Posicionamento dos clubes e registro de ocorrências
Ambos os clubes emitiram notas oficiais informando que registrariam os casos no Juizado Especial Criminal (Jecrim). Apesar da tentativa de acordo do Corinthians para evitar a escalada da situação para a esfera policial, o Palmeiras manteve sua posição, levando ambos os clubes a registrar um boletim de ocorrência.

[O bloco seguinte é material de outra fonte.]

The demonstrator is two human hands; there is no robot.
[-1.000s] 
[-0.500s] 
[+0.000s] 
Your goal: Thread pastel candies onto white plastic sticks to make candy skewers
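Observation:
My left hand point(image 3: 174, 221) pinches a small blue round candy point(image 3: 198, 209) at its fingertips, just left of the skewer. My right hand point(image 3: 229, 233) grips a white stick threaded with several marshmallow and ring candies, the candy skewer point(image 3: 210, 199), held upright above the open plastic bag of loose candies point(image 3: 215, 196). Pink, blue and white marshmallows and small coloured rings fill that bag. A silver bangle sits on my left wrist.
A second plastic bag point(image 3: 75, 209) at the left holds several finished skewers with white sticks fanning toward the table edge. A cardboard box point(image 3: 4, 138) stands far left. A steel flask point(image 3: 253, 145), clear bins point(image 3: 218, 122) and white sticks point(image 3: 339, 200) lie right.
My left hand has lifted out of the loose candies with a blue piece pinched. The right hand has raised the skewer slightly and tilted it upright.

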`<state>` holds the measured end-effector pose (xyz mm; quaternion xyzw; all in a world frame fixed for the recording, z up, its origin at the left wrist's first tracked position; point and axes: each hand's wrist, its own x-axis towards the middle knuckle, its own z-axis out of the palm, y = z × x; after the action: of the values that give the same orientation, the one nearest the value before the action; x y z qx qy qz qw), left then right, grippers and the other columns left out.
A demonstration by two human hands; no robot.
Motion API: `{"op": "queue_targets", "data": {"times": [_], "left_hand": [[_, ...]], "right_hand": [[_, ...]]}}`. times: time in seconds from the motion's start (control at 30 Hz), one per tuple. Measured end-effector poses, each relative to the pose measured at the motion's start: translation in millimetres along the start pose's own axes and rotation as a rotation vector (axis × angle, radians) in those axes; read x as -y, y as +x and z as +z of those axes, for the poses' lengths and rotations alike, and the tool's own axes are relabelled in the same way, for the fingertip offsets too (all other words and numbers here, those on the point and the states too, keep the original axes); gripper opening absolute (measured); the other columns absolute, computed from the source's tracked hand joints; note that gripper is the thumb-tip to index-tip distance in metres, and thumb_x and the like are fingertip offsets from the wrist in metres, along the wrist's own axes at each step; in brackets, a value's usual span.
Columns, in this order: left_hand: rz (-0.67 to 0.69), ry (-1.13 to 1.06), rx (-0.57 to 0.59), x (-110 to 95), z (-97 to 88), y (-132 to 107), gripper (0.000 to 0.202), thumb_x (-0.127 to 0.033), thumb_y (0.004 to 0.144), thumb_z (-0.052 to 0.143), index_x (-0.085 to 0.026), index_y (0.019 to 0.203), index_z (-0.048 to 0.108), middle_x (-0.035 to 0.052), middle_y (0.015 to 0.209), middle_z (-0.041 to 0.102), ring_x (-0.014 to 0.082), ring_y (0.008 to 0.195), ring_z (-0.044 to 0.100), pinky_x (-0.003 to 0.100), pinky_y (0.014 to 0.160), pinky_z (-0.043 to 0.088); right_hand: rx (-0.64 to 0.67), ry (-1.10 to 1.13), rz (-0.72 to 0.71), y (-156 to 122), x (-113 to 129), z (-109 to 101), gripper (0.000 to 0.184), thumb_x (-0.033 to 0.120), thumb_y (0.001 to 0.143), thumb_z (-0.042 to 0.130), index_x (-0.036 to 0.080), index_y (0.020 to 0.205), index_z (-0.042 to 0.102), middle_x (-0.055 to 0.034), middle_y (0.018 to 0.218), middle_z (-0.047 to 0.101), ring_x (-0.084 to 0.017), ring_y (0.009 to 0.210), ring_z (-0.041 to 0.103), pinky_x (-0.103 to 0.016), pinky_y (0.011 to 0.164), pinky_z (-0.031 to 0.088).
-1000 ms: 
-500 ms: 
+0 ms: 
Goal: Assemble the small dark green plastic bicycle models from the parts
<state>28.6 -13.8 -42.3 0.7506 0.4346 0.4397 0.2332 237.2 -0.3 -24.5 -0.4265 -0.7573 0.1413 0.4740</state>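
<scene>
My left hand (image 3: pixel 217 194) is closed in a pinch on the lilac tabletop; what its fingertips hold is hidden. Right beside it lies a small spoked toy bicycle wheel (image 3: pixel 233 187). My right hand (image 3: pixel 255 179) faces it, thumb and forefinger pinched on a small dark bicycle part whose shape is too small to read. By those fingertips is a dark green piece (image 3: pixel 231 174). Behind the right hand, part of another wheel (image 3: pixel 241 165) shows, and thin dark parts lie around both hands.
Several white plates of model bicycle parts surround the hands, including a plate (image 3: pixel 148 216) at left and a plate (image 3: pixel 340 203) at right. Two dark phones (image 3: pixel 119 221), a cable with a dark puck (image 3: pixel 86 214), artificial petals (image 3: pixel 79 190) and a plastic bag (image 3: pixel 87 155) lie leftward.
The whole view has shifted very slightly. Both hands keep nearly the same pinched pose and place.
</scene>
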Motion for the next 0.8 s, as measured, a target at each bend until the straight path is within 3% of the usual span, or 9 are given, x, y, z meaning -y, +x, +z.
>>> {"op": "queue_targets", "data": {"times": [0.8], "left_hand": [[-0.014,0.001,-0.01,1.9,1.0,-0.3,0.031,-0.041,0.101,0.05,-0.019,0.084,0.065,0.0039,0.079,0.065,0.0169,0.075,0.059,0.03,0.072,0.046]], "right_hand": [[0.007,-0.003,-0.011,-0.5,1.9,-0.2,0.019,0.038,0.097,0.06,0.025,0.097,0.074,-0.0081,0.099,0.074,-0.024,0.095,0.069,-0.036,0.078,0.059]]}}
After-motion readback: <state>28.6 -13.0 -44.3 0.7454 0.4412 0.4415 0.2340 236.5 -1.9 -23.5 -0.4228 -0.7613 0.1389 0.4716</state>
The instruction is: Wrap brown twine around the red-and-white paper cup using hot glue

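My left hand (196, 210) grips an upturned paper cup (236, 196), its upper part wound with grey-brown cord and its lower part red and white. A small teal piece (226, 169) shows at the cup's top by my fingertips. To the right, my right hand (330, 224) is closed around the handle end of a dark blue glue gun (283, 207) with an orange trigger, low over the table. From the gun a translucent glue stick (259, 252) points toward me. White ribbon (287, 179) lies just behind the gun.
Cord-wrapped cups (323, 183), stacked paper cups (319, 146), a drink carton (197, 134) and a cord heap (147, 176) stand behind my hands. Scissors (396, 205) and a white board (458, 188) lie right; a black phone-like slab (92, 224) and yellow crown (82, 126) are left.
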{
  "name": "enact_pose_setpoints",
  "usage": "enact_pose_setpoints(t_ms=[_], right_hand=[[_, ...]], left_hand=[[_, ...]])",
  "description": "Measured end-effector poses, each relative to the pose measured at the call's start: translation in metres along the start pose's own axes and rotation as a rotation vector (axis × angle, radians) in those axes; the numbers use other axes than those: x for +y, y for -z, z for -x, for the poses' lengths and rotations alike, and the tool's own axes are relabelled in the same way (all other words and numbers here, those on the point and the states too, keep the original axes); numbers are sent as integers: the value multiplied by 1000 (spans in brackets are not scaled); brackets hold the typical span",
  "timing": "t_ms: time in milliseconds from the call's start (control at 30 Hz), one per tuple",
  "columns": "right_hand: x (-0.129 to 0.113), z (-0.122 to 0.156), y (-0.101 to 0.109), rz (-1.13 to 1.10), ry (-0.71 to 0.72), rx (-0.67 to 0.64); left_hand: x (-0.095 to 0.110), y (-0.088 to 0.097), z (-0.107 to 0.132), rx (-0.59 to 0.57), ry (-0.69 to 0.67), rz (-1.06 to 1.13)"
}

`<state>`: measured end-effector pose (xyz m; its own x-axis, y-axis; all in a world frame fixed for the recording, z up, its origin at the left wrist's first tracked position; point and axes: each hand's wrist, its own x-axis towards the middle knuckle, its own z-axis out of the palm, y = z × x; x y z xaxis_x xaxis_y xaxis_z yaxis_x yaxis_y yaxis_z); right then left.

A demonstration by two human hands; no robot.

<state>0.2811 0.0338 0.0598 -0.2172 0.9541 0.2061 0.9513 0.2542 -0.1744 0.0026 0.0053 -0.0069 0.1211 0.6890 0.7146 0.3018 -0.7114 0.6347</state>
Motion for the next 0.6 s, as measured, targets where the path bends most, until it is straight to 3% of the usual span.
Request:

Análise de imagens e depoimentos
O delegado César Saad, da Delegacia de Repressão aos Delitos de Intolerância Esportiva (Drade), esteve presente nos vestiários após o incidente. A Polícia Civil agora analisará as imagens disponíveis para identificar os responsáveis pelas agressões. O goleiro Hugo Souza, do Corinthians, comentou o ocorrido, mencionando que as agressões por parte dos seguranças do Palmeiras teriam iniciado antes de qualquer ação corintiana, descrevendo o episódio como “cabeça quente” e “empurra-empurra”. O clássico em si já foi marcado por um clima tenso e poucas chances de gol, com expulsões de André e Matheuzinho, do Corinthians, durante a partida.